# Stack Offset Connections



## olc (Feb 3, 2011)

NY State IBC - I have a five story building where the stacks will offset just below the second floor. Because this is less than 4 branch "intervals" from the top I can connect on the offset or within 2 feet of it. OK so far? The second floor bathroom groups want to be connected either on the offset or within two feet above the offset. I think I can do either but which is better if I have a choice? I have reference that says I should connect to the horizontal offset at least 10 diameters downstream from the riser.


----------



## SlickRick (Sep 3, 2009)

olc said:


> NY State IBC - I have a five story building where the stacks will offset just below the second floor. Because this is less than 4 branch "intervals" from the top I can connect on the offset or within 2 feet of it. OK so far? The second floor bathroom groups want to be connected either on the offset or within two feet above the offset. I think I can do either but which is better if I have a choice? I have reference that says I should connect to the horizontal offset at least 10 diameters downstream from the riser.


 
*Hello! Introduction Requested* 
An intro is requested from all new members. In case you missed it, here is the link. http://www.plumbingzone.com/f3/.

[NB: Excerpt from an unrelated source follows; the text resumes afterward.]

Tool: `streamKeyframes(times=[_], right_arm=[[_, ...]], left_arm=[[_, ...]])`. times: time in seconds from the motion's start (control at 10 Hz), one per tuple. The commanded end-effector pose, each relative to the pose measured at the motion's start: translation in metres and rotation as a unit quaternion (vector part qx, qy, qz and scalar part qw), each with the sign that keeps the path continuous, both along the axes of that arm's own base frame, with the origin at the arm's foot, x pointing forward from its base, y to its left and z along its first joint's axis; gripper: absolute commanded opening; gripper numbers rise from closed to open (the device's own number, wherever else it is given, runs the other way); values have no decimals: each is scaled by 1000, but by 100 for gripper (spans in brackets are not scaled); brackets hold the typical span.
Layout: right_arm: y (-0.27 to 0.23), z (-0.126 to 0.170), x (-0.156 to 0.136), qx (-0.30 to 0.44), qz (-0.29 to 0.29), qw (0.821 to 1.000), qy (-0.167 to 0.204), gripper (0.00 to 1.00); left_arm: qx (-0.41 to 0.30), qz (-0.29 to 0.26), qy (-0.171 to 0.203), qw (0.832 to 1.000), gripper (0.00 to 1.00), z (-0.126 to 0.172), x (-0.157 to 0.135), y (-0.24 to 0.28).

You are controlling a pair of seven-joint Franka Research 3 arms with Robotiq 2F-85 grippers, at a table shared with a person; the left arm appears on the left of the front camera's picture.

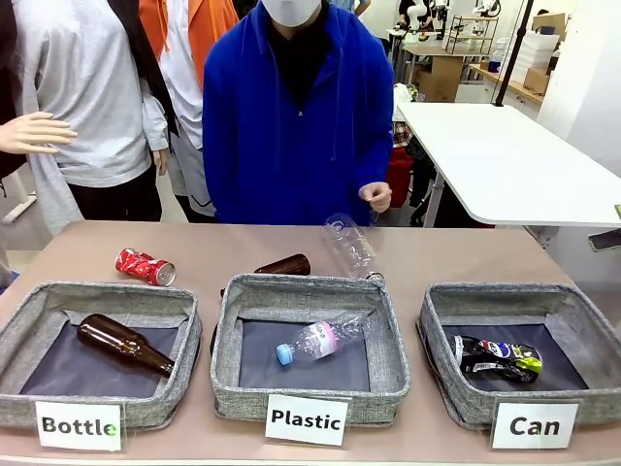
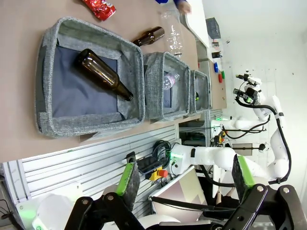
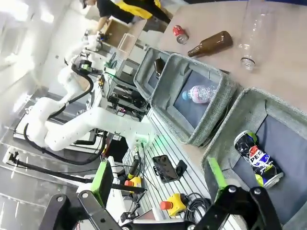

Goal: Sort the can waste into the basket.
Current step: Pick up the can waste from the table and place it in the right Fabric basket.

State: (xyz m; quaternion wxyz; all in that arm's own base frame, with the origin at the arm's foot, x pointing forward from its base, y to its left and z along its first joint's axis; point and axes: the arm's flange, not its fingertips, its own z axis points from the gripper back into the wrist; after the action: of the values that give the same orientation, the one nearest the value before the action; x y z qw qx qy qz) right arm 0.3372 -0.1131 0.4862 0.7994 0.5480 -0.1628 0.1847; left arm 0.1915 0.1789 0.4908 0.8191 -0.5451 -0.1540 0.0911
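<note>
A dented black can (image 1: 497, 357) with a blue-red round logo lies in the grey basket labelled "Can" (image 1: 441, 374) at the right; in the right wrist view the same can (image 3: 257, 159) lies on that basket's (image 3: 252, 101) dark lining. Behind the "Bottle" basket a red can (image 1: 146, 266) lies on its side on the bare table, and it appears again as the red can (image 2: 99, 7) and the red can (image 3: 180, 33). My left gripper (image 2: 184, 187) and right gripper (image 3: 158, 184) are open and hold nothing, back off the table's near edge.
The "Bottle" basket (image 1: 29, 320) holds a brown bottle (image 1: 124, 343). The "Plastic" basket (image 1: 388, 340) holds a clear bottle (image 1: 320, 339). Behind it on the table lie another brown bottle (image 1: 283, 264) and a clear bottle (image 1: 351, 248). A person's hand (image 1: 375, 196) hangs above the far edge.
</note>
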Motion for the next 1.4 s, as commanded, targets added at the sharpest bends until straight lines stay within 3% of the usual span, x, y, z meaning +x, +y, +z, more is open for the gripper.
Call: streamKeyframes(times=[0.0, 0.7, 0.8, 0.9, 1.0, 1.1, 1.3], right_arm=[[-8, 0, -5, -4, 6, 1000, -9, 100], [-8, 0, -5, -4, 6, 1000, -9, 100], [-8, 0, -5, -4, 6, 1000, -9, 100], [-8, 0, -5, -4, 6, 1000, -9, 100], [-8, 0, -5, -4, 6, 1000, -9, 100], [-8, 0, -5, -4, 6, 1000, -9, 100], [-8, 0, -5, -4, 6, 1000, -9, 100]], left_arm=[[-8, -1, -4, 1000, 100, 3, 0, -1], [0, 0, 0, 1000, 100, 0, 0, 0], [40, -29, -13, 999, 100, 22, -6, -19], [113, -65, -3, 991, 100, 43, 10, -38], [197, -100, 8, 975, 100, 64, 43, -66], [272, -97, 32, 957, 100, 78, 76, -95], [407, -149, 39, 900, 100, 79, 140, -156]])
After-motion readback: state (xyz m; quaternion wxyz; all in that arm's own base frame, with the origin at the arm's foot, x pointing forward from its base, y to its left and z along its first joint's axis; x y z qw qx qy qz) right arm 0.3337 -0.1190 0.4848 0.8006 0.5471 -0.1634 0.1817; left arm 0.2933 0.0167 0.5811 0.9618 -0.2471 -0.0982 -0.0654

The PZ is for Plumbing Professionals ( those engaged in the plumbing profession)

Post an intro and tell our members where you are from, yrs in the trade, and your area(s) of expertise in the plumbing field.

This info helps members who are waiting to welcome you to the best plumbing site there is.

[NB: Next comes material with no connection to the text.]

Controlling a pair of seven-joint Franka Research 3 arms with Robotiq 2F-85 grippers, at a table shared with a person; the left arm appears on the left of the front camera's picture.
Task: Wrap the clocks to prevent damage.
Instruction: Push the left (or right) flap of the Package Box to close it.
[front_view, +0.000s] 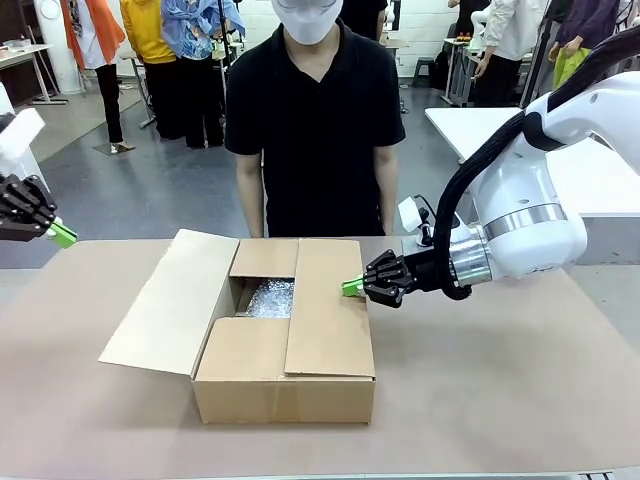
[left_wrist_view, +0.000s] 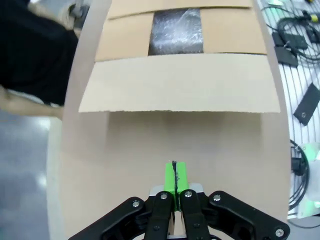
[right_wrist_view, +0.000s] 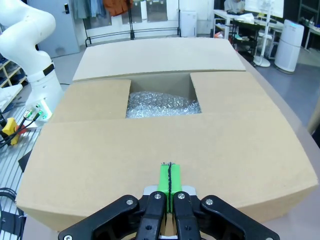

We look forward to your valuable input.


----------



## 130 PLUMBER (Oct 22, 2009)

what he ^^^^ said please:yes:


----------



## waldrop (Dec 18, 2009)

Is it cast or PVC or abs?


----------



## markb (Jun 11, 2009)

waldrop said:


> Is it cast or PVC or abs?



Clay I think :yes:


----------



## Fredsait (Jan 11, 2011)

olc said:


> NY State IBC - I have a five story building where the stacks will offset just below the second floor. Because this is less than 4 branch "intervals" from the top I can connect on the offset or within 2 feet of it. OK so far? The second floor bathroom groups want to be connected either on the offset or within two feet above the offset. I think I can do either but which is better if I have a choice? I have reference that says I should connect to the horizontal offset at least 10 diameters downstream from the riser.


My code is slightly different (Canadian National Code), however this might help, we used to have the rule of at least 10 pipe size diameters downstream. Now it says, when you have an offset in a stack that is in a building of 2 or more storeys and has a fixture unit load of 30 or more fixtures units discharging upstream of that offset, that any connection must tie in at least 1.5 m or 5 feet downstream of the riser.

hope this helps....Fred


----------



## SlickRick (Sep 3, 2009)

We prefer an intro before they receive advice.


----------



## Lifer (Nov 23, 2010)

Lol poor Fred... :whistling2:


Lifer..


----------



## SlickRick (Sep 3, 2009)

Instructors :whistling2:


----------